→ **EXERCISE OBJECTIVE**:
Could you give the whole listing again, exactly as it reads?

→ **RECORDED DATA**:
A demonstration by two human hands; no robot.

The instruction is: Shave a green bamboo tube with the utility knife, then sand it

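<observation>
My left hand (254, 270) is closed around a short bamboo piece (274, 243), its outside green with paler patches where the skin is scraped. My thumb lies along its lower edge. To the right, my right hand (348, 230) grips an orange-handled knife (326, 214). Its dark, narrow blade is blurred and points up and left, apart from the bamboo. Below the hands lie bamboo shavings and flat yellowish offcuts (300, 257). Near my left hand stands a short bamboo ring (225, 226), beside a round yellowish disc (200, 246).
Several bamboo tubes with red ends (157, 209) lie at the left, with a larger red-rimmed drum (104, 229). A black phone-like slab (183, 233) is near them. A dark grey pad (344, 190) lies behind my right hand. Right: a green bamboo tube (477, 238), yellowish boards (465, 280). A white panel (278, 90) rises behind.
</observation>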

→ **TASK OUTPUT**:
A demonstration by two human hands; no robot.

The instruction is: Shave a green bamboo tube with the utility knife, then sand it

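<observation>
My left hand (254, 270) is closed around a short bamboo piece (274, 243), its outside green with paler patches where the skin is scraped. My thumb lies along its lower edge. To the right, my right hand (348, 230) grips an orange-handled knife (326, 214). Its dark, narrow blade is blurred and points up and left, apart from the bamboo. Below the hands lie bamboo shavings and flat yellowish offcuts (300, 257). Near my left hand stands a short bamboo ring (225, 226), beside a round yellowish disc (200, 246).
Several bamboo tubes with red ends (157, 209) lie at the left, with a larger red-rimmed drum (104, 229). A black phone-like slab (183, 233) is near them. A dark grey pad (344, 190) lies behind my right hand. Right: a green bamboo tube (477, 238), yellowish boards (465, 280). A white panel (278, 90) rises behind.
</observation>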

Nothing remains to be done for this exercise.